En effet, pour réduire les conflits entre tribus, et ainsi tisser des liens de cohabitation pacifique, la femme servira de moyen (monnaie) d’échange. C’est la naissance de l’exogamie. Dans cette forme de société, la fille n’est plus réservée aux membres mâles de la tribu «autochtone», comme dans le cas de l’endogamie, mais offerte à un membre mâle d’une autre tribu.
Au cours de ce développement de l’humanité, l’instauration de l’exogamie a entraîné une profonde mutation «anthropologique» de mentalité.
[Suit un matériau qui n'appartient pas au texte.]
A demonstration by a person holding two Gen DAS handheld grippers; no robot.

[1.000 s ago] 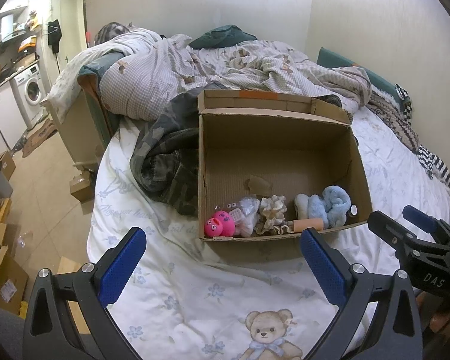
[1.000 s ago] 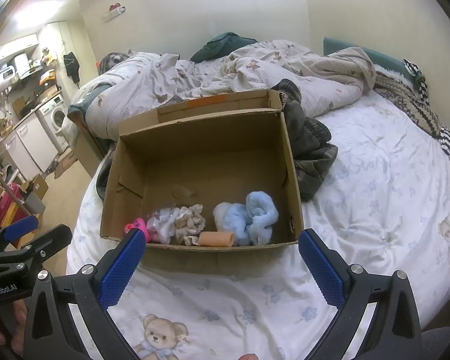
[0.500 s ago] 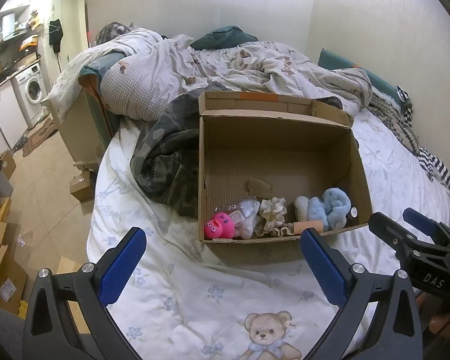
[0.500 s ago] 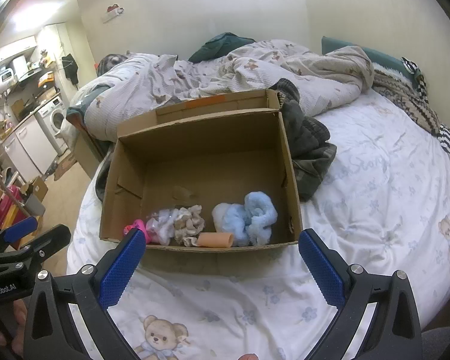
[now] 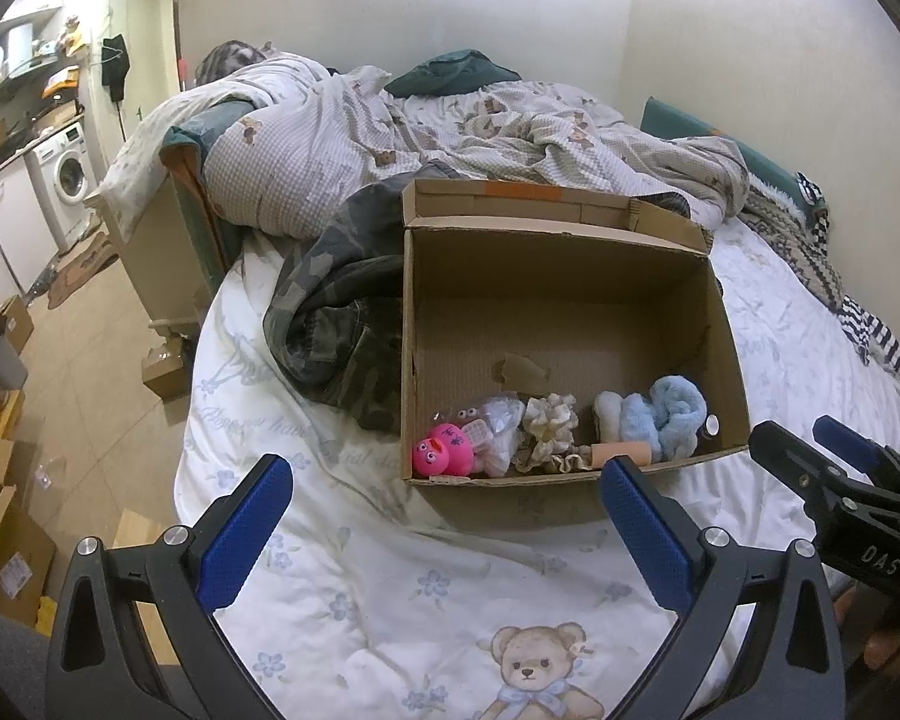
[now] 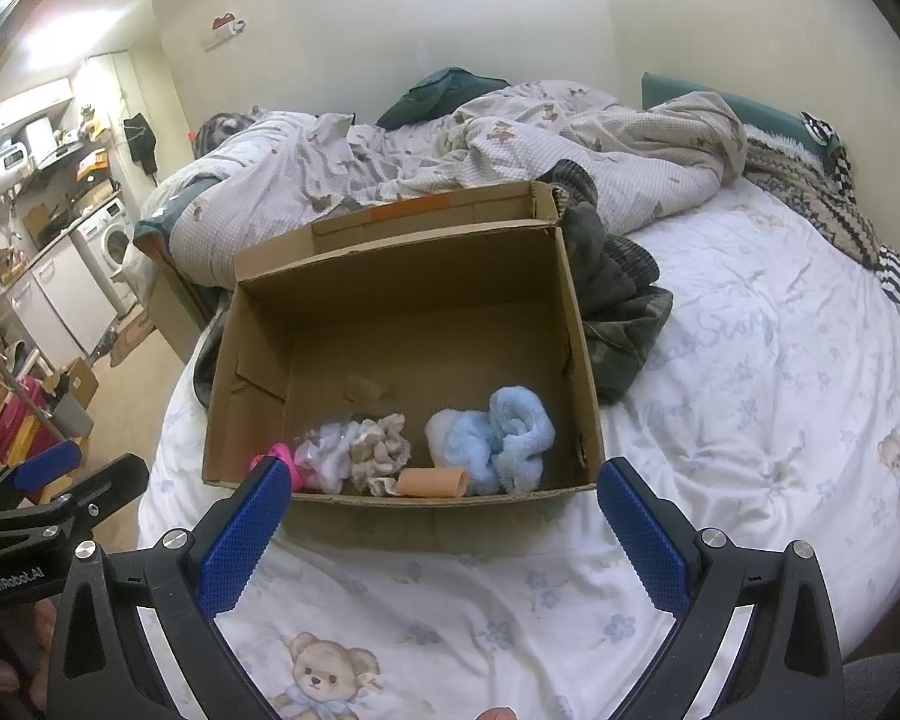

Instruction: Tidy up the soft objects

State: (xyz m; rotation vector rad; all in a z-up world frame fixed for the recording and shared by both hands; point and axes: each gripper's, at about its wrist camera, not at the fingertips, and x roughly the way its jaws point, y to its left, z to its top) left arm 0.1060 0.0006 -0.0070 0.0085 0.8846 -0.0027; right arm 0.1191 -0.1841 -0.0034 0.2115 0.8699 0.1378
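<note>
Left gripper (image 5: 444, 507) and right gripper (image 6: 438, 507) hover side by side over the white teddy-print bedsheet (image 5: 390, 588), jaws wide apart, holding nothing. Body labels: "DAS" (right), "GenRobot.AI" (left). Soft items, incl. pale blue fluffy socks (image 6: 504, 441), line the near wall of the open brown cardboard box (image 6: 402, 294); the box's far half is bare.

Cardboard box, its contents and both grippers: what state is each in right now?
Cardboard box: open, flaps up, on bed.
Blue fluffy cloth: bunched in box.
Pink toy: inside, near corner.
Beige scrunchie: crumpled in box.
Left gripper: open, empty.
Right gripper: open, empty.
</note>
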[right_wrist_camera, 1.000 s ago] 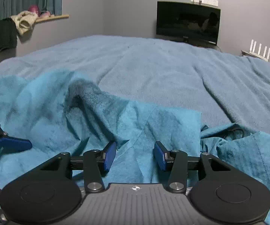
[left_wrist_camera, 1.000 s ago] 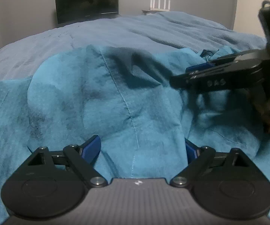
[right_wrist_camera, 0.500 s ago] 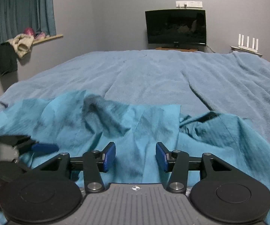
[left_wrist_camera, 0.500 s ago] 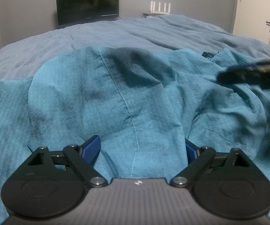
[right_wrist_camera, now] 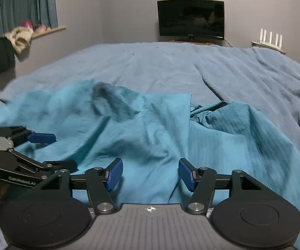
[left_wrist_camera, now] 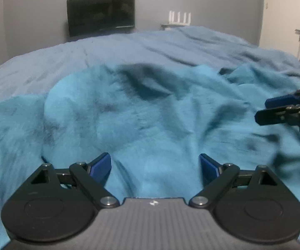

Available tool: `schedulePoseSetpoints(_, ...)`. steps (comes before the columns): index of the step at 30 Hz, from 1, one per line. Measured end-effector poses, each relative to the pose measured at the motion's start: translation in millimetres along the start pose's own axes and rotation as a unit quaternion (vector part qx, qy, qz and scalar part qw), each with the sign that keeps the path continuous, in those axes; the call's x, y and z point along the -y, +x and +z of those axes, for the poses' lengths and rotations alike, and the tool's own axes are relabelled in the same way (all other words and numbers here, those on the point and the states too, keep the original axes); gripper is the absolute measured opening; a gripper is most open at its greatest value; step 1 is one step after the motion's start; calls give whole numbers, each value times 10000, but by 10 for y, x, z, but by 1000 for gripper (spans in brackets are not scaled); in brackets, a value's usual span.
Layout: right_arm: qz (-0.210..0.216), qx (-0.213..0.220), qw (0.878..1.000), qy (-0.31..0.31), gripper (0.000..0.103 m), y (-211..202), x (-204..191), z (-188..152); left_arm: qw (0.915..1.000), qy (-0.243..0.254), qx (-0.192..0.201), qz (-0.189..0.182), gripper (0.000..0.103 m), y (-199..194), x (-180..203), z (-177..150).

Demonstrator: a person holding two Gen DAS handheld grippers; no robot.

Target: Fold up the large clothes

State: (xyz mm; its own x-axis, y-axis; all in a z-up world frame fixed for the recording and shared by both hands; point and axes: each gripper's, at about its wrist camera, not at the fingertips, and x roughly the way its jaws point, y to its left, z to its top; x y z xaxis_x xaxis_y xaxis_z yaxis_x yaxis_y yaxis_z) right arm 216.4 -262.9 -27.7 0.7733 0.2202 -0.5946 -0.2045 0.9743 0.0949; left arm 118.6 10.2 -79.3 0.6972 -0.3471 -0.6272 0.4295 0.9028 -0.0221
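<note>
A large teal garment (left_wrist_camera: 139,114) lies crumpled on a blue-grey blanket (left_wrist_camera: 129,50) that covers a bed. My left gripper (left_wrist_camera: 155,165) stands wide open low over the near part of the garment, and a rumpled fold rises between its blue pads without being pinched. In the right wrist view the left gripper (right_wrist_camera: 65,151) shows side-on at the left, cloth passing between its fingers. My right gripper (right_wrist_camera: 150,175) hovers over the garment (right_wrist_camera: 150,129) near a straight seam edge; its jaws are opening and the pads press on nothing. The right gripper (left_wrist_camera: 268,109) also shows at the right edge of the left wrist view.
The blanket (right_wrist_camera: 170,66) stretches far beyond the garment. A dark TV (right_wrist_camera: 191,18) and a white router (right_wrist_camera: 269,39) stand by the back wall. Clothes are piled on a sill (right_wrist_camera: 18,37) under a curtain at the left. A door (left_wrist_camera: 295,31) is at the right.
The right gripper has drawn back toward the right edge of the left wrist view, and its jaws have widened. The left gripper stays equally wide; the cloth under it looks blurred and shifted.
</note>
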Motion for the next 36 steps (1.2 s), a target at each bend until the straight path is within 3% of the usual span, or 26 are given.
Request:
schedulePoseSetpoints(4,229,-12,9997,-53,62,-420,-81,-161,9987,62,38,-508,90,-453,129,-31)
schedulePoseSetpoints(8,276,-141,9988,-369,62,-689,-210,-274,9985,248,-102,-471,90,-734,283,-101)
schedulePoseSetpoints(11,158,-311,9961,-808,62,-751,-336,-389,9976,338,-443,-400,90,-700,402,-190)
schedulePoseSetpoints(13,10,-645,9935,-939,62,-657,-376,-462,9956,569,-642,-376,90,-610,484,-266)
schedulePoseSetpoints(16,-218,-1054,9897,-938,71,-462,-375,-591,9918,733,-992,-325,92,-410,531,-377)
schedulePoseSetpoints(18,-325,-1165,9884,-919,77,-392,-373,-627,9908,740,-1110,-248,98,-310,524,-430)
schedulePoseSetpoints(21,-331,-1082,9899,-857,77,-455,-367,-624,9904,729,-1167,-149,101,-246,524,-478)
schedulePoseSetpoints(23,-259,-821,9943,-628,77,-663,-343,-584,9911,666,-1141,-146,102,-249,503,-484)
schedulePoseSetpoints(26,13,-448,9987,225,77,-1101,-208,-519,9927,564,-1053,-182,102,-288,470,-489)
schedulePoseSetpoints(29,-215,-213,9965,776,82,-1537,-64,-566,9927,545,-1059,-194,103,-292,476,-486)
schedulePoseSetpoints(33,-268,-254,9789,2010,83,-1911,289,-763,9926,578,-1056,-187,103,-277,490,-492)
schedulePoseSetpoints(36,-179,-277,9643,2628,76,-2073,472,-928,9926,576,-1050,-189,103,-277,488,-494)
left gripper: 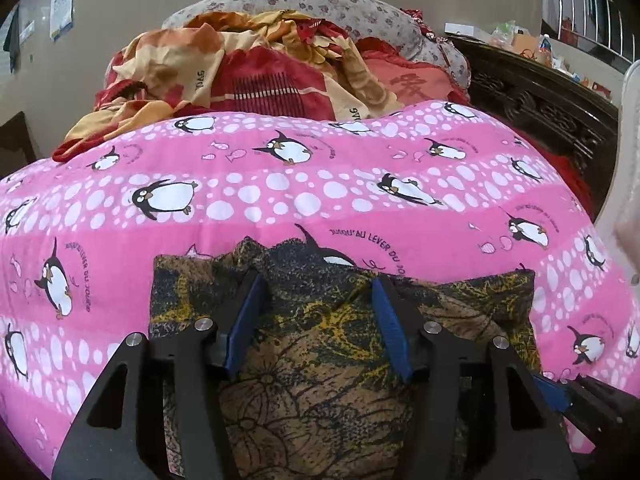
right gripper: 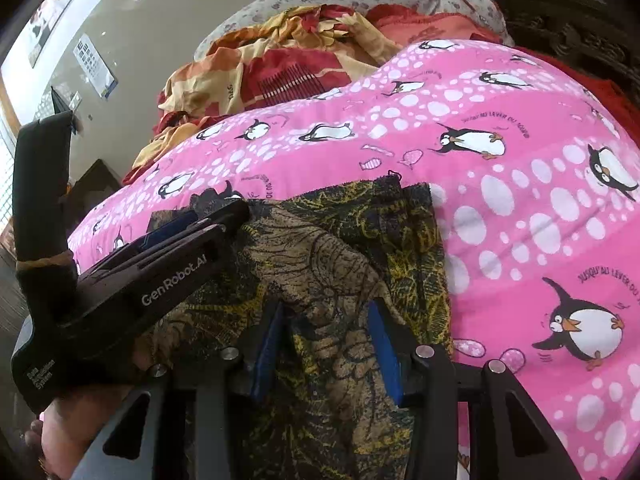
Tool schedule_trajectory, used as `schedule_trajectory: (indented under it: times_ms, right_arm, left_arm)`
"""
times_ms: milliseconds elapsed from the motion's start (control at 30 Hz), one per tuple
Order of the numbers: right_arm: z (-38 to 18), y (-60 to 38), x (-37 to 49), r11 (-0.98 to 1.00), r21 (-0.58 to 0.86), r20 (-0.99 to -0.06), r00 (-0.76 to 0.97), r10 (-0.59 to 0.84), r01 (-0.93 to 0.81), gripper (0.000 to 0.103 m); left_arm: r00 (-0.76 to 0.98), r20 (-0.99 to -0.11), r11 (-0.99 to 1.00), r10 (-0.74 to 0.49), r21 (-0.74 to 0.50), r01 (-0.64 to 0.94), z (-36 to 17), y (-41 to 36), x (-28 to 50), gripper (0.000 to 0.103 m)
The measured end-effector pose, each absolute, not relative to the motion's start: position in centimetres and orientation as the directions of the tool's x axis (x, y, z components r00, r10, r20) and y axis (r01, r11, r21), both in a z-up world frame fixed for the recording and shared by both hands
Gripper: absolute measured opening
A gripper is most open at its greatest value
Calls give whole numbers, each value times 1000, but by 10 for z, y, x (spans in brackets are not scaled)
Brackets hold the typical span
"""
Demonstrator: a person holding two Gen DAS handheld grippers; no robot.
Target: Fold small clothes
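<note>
A small garment (left gripper: 320, 360) in brown, black and yellow print lies folded on a pink penguin quilt (left gripper: 280, 216). My left gripper (left gripper: 318, 280) hovers over the garment's middle, blue pads (left gripper: 248, 312) spread apart, cloth lying between them without being pinched. The right wrist view shows the same garment (right gripper: 340, 248) with my right gripper (right gripper: 326, 306) open above its near part. A soft ridge of fabric rises between the right gripper's pads, and neither pad presses on it. The left gripper (right gripper: 192, 232) appears there from the side, over the garment's left edge. The right gripper's blue tip (left gripper: 560, 396) peeks in at the left view's lower right.
Behind the quilt (right gripper: 520, 200) lies a crumpled red and orange bedspread (left gripper: 248, 68) and a grey floral pillow (left gripper: 320, 4). Dark carved wooden furniture (left gripper: 540, 108) stands at the right. A hand (right gripper: 60, 428) holds the left gripper's handle.
</note>
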State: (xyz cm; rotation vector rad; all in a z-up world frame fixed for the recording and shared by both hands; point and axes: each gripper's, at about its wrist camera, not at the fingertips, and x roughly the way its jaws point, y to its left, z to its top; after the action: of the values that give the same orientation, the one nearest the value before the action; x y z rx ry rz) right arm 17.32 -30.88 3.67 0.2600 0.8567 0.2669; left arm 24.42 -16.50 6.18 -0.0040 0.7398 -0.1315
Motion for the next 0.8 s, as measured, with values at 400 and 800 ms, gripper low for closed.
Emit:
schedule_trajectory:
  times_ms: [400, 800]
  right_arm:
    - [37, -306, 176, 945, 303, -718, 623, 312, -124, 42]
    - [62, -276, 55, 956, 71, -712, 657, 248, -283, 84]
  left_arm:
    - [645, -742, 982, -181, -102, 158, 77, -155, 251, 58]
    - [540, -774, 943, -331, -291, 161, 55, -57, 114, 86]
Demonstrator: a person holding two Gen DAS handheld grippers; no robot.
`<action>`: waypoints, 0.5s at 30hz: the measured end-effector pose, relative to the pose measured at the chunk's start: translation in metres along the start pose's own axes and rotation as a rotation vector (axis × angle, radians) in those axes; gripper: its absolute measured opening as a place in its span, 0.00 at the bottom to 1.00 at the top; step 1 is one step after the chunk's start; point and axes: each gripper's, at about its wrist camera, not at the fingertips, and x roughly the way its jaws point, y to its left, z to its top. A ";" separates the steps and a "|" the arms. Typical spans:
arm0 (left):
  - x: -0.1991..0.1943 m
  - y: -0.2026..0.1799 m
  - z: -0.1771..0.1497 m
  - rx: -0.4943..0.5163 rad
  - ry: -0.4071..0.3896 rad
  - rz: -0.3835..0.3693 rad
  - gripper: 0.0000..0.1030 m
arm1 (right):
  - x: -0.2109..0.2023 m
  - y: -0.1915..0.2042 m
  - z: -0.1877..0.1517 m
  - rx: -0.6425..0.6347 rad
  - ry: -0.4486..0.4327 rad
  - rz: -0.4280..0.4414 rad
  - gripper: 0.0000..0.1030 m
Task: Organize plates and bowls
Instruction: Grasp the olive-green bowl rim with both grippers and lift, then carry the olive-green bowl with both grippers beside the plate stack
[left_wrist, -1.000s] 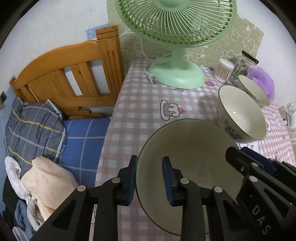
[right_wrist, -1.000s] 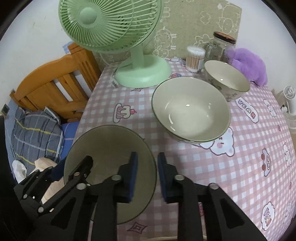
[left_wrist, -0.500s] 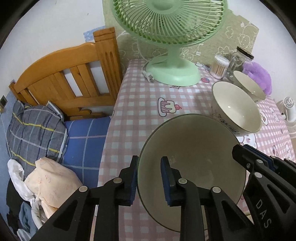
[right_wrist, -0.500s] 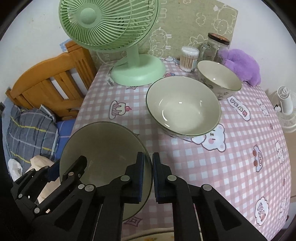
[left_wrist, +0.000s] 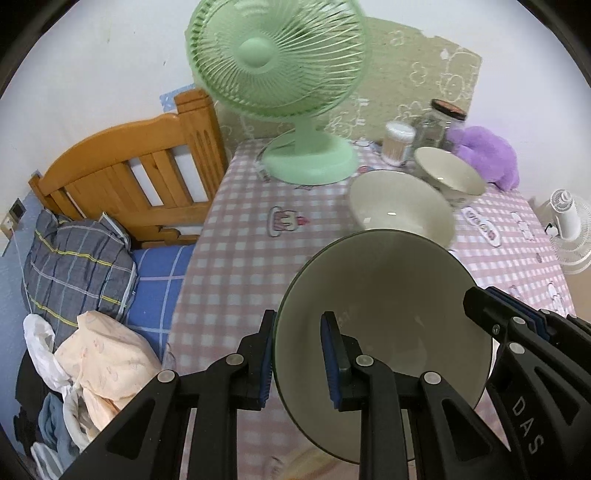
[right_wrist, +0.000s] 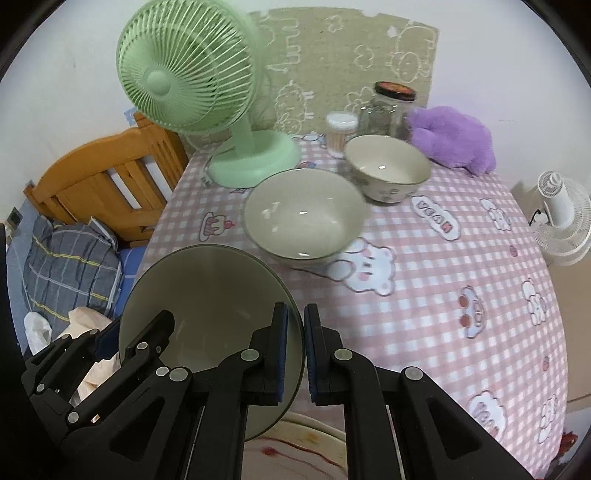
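Observation:
A wide grey-green bowl (left_wrist: 388, 295) (right_wrist: 207, 295) hangs tilted above the near part of the pink checked table (right_wrist: 424, 295). My left gripper (left_wrist: 297, 350) is shut on its left rim, and in the right wrist view it shows at lower left (right_wrist: 140, 332). My right gripper (right_wrist: 295, 332) is shut on the opposite rim, and it shows in the left wrist view at the right (left_wrist: 498, 314). Farther back on the cloth stand a large cream bowl (left_wrist: 399, 206) (right_wrist: 299, 218) and a smaller patterned bowl (left_wrist: 447, 173) (right_wrist: 386, 166).
A green fan (right_wrist: 184, 74) stands at the back left of the table, with a cotton swab tub (right_wrist: 341, 133), a glass jar (right_wrist: 388, 107) and a purple plush (right_wrist: 450, 140) along the wall. A wooden headboard (left_wrist: 129, 166) and bedding lie left; a white fan (right_wrist: 557, 206) right.
The right gripper's jaws closed onto the grey-green bowl's rim. Both grippers then rose and drew back with the bowl, so the table's bowls and fan look farther away.

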 end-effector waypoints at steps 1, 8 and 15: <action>-0.005 -0.008 -0.002 -0.005 -0.002 0.001 0.21 | -0.005 -0.008 -0.001 0.000 0.001 0.005 0.12; -0.030 -0.066 -0.015 -0.017 -0.003 -0.011 0.21 | -0.036 -0.070 -0.015 -0.011 -0.006 0.006 0.12; -0.045 -0.116 -0.030 -0.015 -0.005 -0.029 0.21 | -0.056 -0.123 -0.027 -0.013 -0.009 -0.007 0.12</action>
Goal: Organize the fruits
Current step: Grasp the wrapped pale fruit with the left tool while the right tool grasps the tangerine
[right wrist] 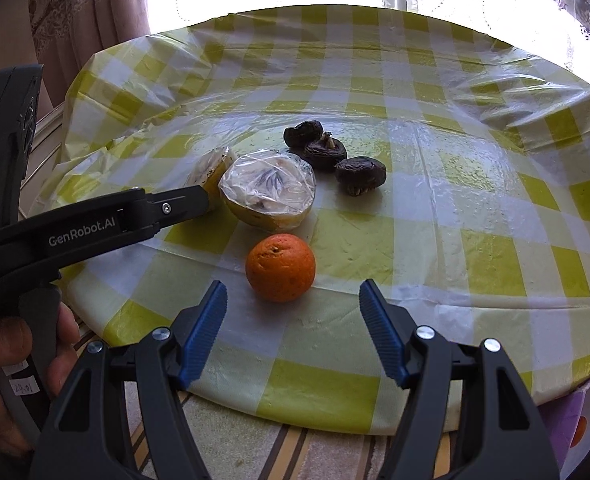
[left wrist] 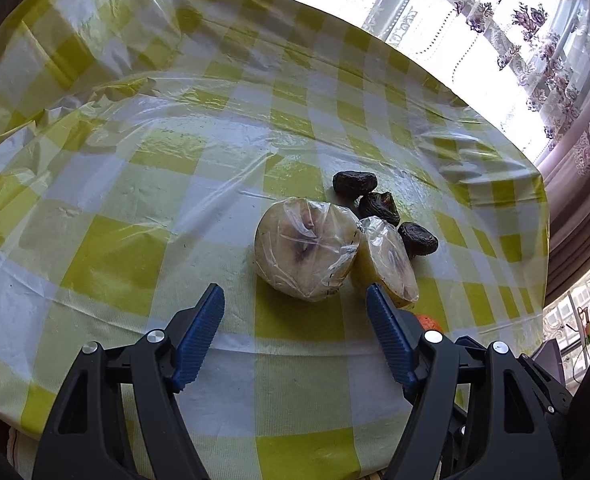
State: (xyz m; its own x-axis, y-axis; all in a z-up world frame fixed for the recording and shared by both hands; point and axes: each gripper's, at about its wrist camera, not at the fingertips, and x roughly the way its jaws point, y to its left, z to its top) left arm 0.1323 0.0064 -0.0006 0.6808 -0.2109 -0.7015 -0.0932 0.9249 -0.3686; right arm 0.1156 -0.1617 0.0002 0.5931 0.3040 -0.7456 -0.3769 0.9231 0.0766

Les relations sexuelles entre membres d’une même famille seront désormais proscrites. C’est la naissance de la prohibition de l’inceste. Et la preuve d’absence de rapports sexuels noués avant la livraison de la femme au membre mâle d’une autre tribu était administrée par le constat de la virginité de la femme. Le premier pilier de la nouvelle humanité inégalitaire a été donc le tabou de l’inceste favorisé par l’exogamie. Le second pilier corrélatif sera la virginité de la femme (mais paradoxalement jamais de l’homme évidemment). Originellement, la virginité de la femme n’avait aucune valeur morale, mais une dimension «économique» certifiant de la qualité pure de la marchandise échangée, prête à la consommation, à la production lucrative.
Victime d’oppression, d’exploitation dès la phase paléolithique, l’avilissement de la condition de la femme s’accentuera au stade néolithique, c’est-à-dire avec la naissance de la ville, favorisée par la révolution de l’agriculture.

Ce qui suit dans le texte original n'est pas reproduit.